§ **AIM OF THE EXERCISE**: Write out the entries, please, from the line containing "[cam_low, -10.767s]" through their final line, exactly and with nothing else.

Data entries
═══

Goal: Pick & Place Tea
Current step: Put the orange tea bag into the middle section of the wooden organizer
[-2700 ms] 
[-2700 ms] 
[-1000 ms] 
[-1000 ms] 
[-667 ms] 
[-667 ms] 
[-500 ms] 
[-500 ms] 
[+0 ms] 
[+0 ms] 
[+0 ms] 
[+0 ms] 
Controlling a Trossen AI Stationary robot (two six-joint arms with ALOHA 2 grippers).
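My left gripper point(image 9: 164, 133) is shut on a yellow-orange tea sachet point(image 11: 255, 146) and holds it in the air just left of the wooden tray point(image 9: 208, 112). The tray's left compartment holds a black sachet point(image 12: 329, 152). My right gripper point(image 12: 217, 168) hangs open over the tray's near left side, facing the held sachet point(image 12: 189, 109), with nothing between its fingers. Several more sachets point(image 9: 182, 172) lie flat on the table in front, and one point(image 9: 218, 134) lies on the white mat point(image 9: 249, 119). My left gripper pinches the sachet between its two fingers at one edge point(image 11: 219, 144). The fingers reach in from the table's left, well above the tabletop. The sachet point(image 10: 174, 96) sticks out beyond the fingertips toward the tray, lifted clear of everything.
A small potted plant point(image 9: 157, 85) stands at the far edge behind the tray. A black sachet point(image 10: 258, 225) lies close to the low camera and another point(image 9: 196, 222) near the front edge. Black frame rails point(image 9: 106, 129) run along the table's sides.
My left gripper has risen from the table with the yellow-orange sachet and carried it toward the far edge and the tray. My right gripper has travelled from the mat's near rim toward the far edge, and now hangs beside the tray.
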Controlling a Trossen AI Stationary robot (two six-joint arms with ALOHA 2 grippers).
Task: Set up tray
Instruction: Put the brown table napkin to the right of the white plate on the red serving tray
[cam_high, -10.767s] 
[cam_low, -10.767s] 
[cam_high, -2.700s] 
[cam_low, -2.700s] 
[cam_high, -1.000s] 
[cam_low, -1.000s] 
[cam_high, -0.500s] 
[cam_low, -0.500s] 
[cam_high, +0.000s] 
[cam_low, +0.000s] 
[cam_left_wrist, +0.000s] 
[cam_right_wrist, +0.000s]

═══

§ **PROBLEM SOLUTION**:
[cam_low, -10.767s] 
[cam_high, -2.700s] 
[cam_low, -2.700s] 
[cam_high, -1.000s] 
[cam_low, -1.000s] 
[cam_high, -0.500s] 
[cam_low, -0.500s] 
[cam_high, +0.000s] 
[cam_low, +0.000s] 
[cam_left_wrist, +0.000s] 
[cam_right_wrist, +0.000s]

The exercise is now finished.